Resources

People often ask me "How did you learn how to hack?" The answer: by reading. This page is a collection of the blog posts and other articles that I have accumulated over the years of my journey. Enjoy!

Cryptsetup is used to unlock the system partition when using the Linux Unified Key Setup (LUKS). This is all about full disk encryption!

When booting up in Linux, there is a special file system called initramfs that runs before Linux has been fully added but after the bootloader like GRUB. This state initializes the Linux OS and the root partition. So, by design, initramfs is used to decrypt the main file system.

When using LUKS, a user must provide a password or one must be given from the TPM. If this fails, then a user can try again. If this fails more than 3 times, then the system reboots. If this fails 30 times on x86 machines, then the machine goes into a state where it feels it's broken.

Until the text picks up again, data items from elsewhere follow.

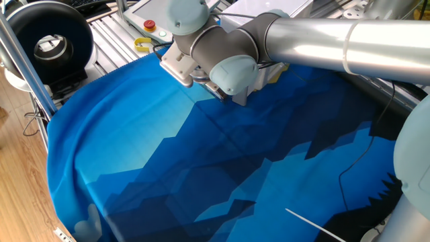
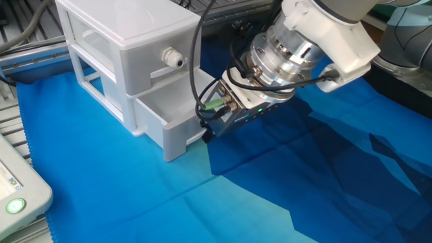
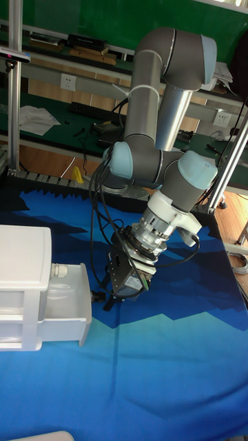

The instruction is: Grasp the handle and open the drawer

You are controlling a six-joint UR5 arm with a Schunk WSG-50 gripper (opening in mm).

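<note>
A white two-drawer unit stands on the blue cloth. Its lower drawer (image 2: 182, 135) (image 3: 58, 313) is pulled partway out of the casing. My gripper (image 2: 206, 131) (image 3: 102, 299) presses against the middle of that drawer's front face. Its dark fingers look closed there on the handle, and only a small dark bit of the handle (image 3: 96, 298) shows between the front face and the gripper body. In one fixed view the arm's wrist (image 1: 222, 60) hides both the gripper and the drawer.
The upper drawer is shut and carries a white knob (image 2: 174, 59). A white panel with a green light (image 2: 13, 202) lies at the near left. At the table's far edge are a red button (image 1: 149, 25), a yellow piece (image 1: 142, 45) and a black reel (image 1: 50, 40).
</note>
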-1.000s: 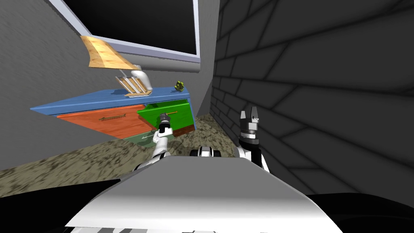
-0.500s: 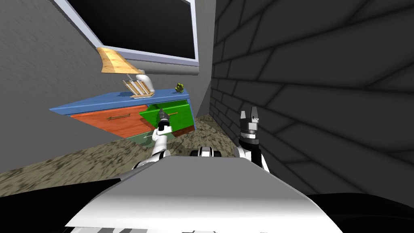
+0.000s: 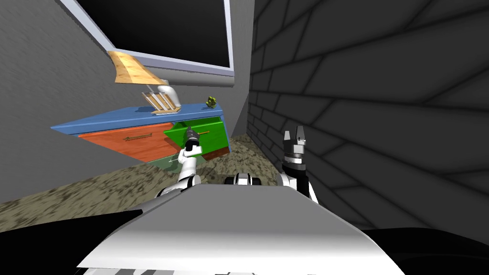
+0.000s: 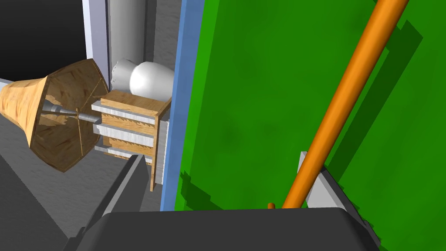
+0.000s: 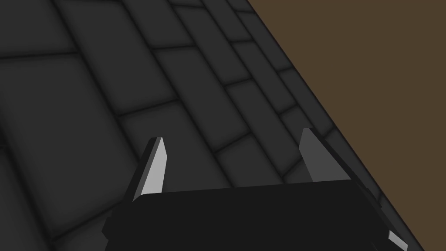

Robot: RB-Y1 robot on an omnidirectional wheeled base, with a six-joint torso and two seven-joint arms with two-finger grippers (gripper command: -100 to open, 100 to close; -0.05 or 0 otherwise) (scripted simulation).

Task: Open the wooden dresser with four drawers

What should the system do if it's broken? By default, this drops into an initramfs shell. In this case, we can modify initramfs, continue the boot process and more. This is NOT supposed to happen if LUKS is being used for file system encryption though.

This is where the bug is at. When checking to see if the maximum number of attempts has been checked, the bash statement will always return false, taking the wrong path. This ends up being horrible, since the system drops into the shell when it shouldn't.

What can you actually do in this state? By modifying the initramfs state, you could modify the boot procedure. Even worse, with auto-decryption via TPMs, we can bypass the boot policies that would normally restrict decrypting the file system.

How do you perform this exploit? Pressing enter 93 times. The authors believed that this bug was added in via new features being introduced into the system without considering the global issues. As people say "Complexity is the worst enemy of security." Overall, a good post on boot security.